Unless Kapinos can return to the field soon, rookie punter Drew Butler will have the inside track on the punting job.
Butler had an inconsistent start to camp but has been improving since.
A long as he gets rid of the shanks, Butler has a booming leg and is fairly good at placing the ball inside of the 20.
Against the Eagles, Butler averaged 49.7 yards-per-punt with a long of 61 yards.
He was not as successful against the Colts with an average of only 44.8 yards-per-punt with a long of 51 yards. Butler also had one touchback when he kicked the ball about one yard too far.
But Butler is not a lock for the job.
Butler must continue to play well because Kapinos has proven himself in the league, and the Steelers know what they can get from him.

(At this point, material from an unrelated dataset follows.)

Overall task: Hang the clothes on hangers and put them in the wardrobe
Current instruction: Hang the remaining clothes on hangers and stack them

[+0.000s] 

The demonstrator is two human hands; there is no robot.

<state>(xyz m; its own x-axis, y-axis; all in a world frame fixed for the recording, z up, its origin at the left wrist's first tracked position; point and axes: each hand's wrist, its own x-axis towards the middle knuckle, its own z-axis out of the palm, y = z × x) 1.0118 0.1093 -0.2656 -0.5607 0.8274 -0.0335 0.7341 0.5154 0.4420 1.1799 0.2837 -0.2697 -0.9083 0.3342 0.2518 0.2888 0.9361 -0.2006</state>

While many of the questions have sorted themselves out, the Steelers are only halfway through the preseason, and there are plenty of questions that must be answered.
There are still positions up for grabs and cuts to be made, and many of the players will make this a difficult process.
However, it may not be difficult in the traditional sense of which good player is going to get cut, but could be tough finding two or three guys who are actually good enough to make an NFL roster.
While the Steelers are a deep team, there are some distinct holes at the bottom of the depth chart, and no one has stood out enough to take claim of a job.
Tomlin will have plenty to think about as the Steelers approach the season opener on September 9th.